MN: Let me get into the war years now. What were you doing on Sunday, December 7, 1941?

BT: I was at my friend's place, Japanese American, and then with my German friends. We were shooting basketball in the backyard. And we're having a good time, then his brother come running out of the house and says, "Japan bombed Pearl Harbor." Well, we looked at each other and says, "Where's Pearl Harbor?" Says, "It's in Hawaii." We say, "Oh, okay." So we went back playing basketball. It didn't, we didn't think it, we weren't concerned.

MN: I guess by then you're playing basketball, so you finished your newspaper route that morning?

BT: Yeah. Newspaper, I usually finished by seven o'clock.

MN: So after Pearl Harbor, did any of your newspaper customers give you a bad time?

BT: Not really. Except this one man, he had a mom and pop grocery store. When he saw me coming in he says, "Oh, you want your money, huh?" He says, and he reached under the counter and pulled out a, this Sunday pictorial section, and it had a caricature of Tojo on there. So he said, "Here, you can have this." I just froze. I didn't know what to do or say. Then he says, "Oh no." He says, he took it back, said he, he paid for the paper. That's the only incident that I had.

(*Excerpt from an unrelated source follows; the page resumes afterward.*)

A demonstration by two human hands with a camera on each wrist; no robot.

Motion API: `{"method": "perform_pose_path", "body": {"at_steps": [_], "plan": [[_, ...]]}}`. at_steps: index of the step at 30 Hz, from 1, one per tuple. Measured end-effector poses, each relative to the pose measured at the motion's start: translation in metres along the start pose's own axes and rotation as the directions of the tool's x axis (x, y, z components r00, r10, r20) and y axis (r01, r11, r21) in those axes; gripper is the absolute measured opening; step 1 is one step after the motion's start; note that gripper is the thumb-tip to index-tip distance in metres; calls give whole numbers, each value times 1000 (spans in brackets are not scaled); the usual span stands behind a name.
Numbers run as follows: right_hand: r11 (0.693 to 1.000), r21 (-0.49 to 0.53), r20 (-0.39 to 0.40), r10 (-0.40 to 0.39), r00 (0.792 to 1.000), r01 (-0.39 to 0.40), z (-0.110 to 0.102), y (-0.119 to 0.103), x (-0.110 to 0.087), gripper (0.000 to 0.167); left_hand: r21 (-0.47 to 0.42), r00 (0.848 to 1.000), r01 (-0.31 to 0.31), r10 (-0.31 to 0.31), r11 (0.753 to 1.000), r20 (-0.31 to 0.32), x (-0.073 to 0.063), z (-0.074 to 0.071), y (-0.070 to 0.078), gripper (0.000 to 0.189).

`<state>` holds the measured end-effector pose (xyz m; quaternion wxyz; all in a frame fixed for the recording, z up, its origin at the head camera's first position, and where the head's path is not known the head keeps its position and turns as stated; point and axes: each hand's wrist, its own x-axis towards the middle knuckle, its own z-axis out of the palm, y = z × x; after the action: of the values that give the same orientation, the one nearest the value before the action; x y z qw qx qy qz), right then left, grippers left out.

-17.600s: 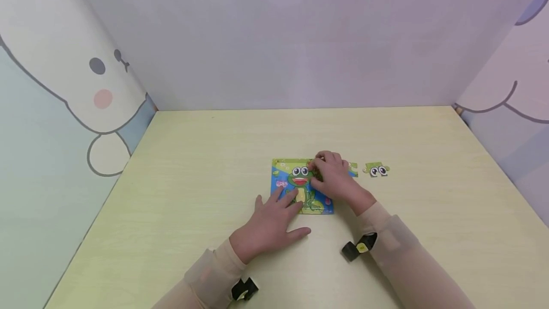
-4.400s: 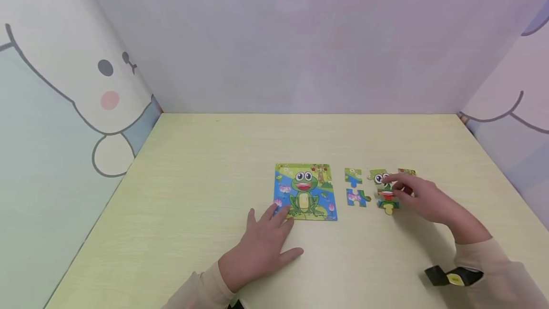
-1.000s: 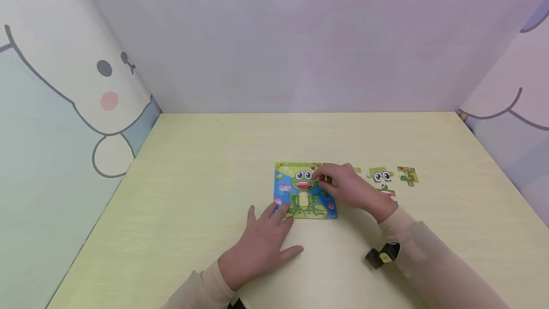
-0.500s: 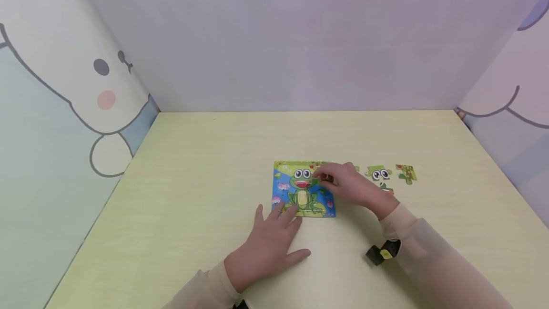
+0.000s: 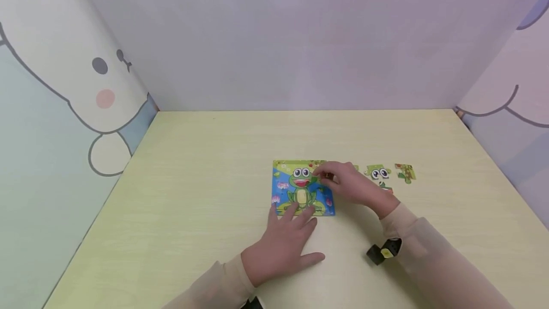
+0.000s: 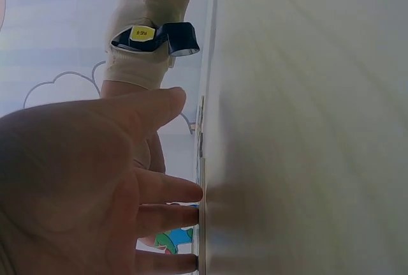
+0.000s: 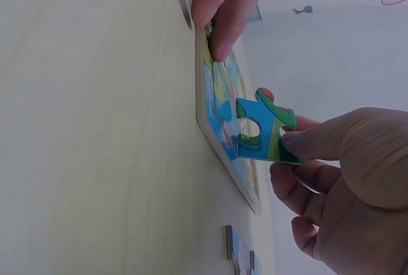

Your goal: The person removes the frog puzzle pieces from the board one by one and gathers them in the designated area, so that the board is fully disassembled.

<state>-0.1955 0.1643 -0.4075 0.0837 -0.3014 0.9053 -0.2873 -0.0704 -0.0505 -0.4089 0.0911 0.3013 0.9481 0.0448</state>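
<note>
A square puzzle board point(image 5: 280, 171) with a smiling green frog on blue and yellow lies flat on the table. My left hand point(image 5: 284, 247) spreads its fingers along the board's near edge, fingertips on its lower border. Over the board's right side, my right hand point(image 5: 353, 187) pinches a jigsaw piece point(image 7: 268, 136) between thumb and fingers. This piece is blue and green with a knob and a notch. In the right wrist view it stands tilted up, its lower edge at the board's surface. From the head view the hand mostly hides it.
Right of the board lie loose jigsaw pieces: one with frog eyes point(image 5: 379, 173), a tree corner piece point(image 5: 405, 172) and a red mouth piece point(image 5: 387, 188). Another piece point(image 5: 356, 168) is mostly behind the right hand. A plain wall point(image 5: 274, 37) bounds the table's far edge.
Since the oldest frame, several pieces have come to lie at the right. My right hand has moved from them back to the board. Lately my left hand slid right along the near edge.
</note>
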Motion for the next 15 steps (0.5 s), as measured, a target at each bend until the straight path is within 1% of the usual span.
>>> {"method": "perform_pose_path", "body": {"at_steps": [4,9,11,12,15], "plan": [[1000,-2,-9,18,1000,-18,-6,0,-3,23,3,1000,6,-6,1000,0,2,-1,1,71],[999,-3,-16,49,999,-49,-25,6,-16,27,-1,1000,6,-6,1000,-1,2,-1,2,70],[997,-5,-18,74,997,-74,-36,13,-24,27,-7,1000,5,-5,1000,3,2,-2,2,70],[995,6,-10,99,995,-99,-41,17,-29,27,-9,1000,3,-3,1000,4,2,-2,2,70],[986,-16,2,164,986,-164,-57,30,-43,28,-6,1000,2,-2,1000,-1,0,-2,1,71]]}}
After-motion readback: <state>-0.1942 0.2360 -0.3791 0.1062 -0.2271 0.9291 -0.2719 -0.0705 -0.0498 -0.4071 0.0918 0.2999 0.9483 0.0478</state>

MN: How long were you with the paper after Pearl Harbor?

BT: Not too long. About two or three weeks later the distributor called me in the office and says, "People don't want Japanese to deliver a paper, so I have to let you go."

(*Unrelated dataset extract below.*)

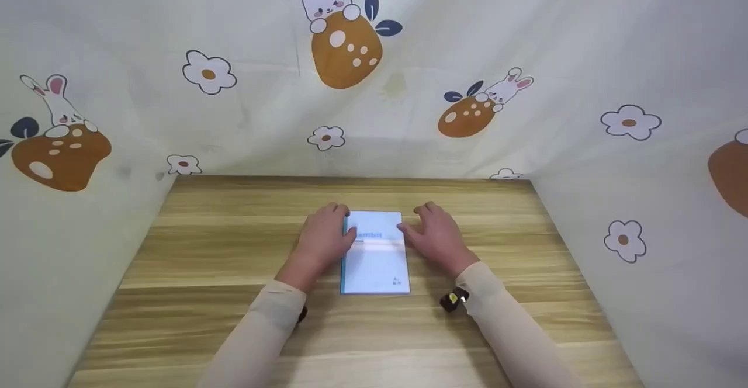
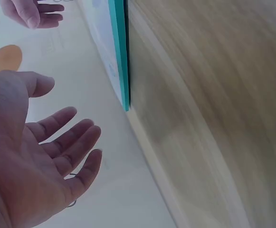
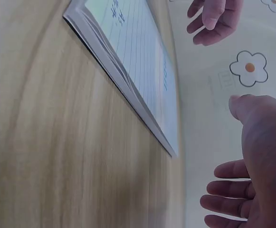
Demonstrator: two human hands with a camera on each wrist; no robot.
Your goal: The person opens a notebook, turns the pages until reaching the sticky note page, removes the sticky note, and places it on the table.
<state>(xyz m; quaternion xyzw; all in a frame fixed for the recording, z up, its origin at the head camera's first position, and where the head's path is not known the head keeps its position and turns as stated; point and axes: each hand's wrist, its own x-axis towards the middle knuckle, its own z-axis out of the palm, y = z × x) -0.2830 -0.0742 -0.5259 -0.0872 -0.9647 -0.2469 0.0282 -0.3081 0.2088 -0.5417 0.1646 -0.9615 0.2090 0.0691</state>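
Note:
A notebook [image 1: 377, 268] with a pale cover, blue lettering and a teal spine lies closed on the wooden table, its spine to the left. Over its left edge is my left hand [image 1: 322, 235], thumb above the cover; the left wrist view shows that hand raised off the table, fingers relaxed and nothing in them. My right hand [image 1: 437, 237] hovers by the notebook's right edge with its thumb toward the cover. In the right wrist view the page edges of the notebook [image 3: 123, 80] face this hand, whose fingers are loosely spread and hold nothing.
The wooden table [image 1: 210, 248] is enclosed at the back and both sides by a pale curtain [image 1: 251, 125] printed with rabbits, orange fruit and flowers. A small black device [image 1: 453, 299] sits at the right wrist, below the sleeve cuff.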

MN: How did you feel when you heard that?

BT: I don't know. I don't know why, but I didn't take it personally. I said, "Oh, okay." I went home. But as it turned out, I would've had to quit anyway, because the martial law came in right after that.

MN: But then before that you got another job.

BT: Yeah, for a short while there, I think just one or two months. I, this guy gave me his Japanese paper paper route, so I think I had that for about two months. Then the martial law came in, so we couldn't go out anyway.

MN: You're talking about the curfew and the travel restriction?

BT: Yes. We had to be in our house from eight p.m. to six a.m., I think it was. And if you have to travel more than five miles from your home to a job, you had to get an okay from the army.

MN: You had this, I guess a little bit of a joke with your friends, about when you knew the eight p.m. curfew was coming along, when you were listening to the radio?

BT: Yeah, we'd be standing out on the sidewalk talking, this and that, and we always, Fred Waring's program came on the air at eight o'clock, so when we hear his theme song we say uh-oh. So we jump over the fence and get into the yard, made a joke out of it, yeah.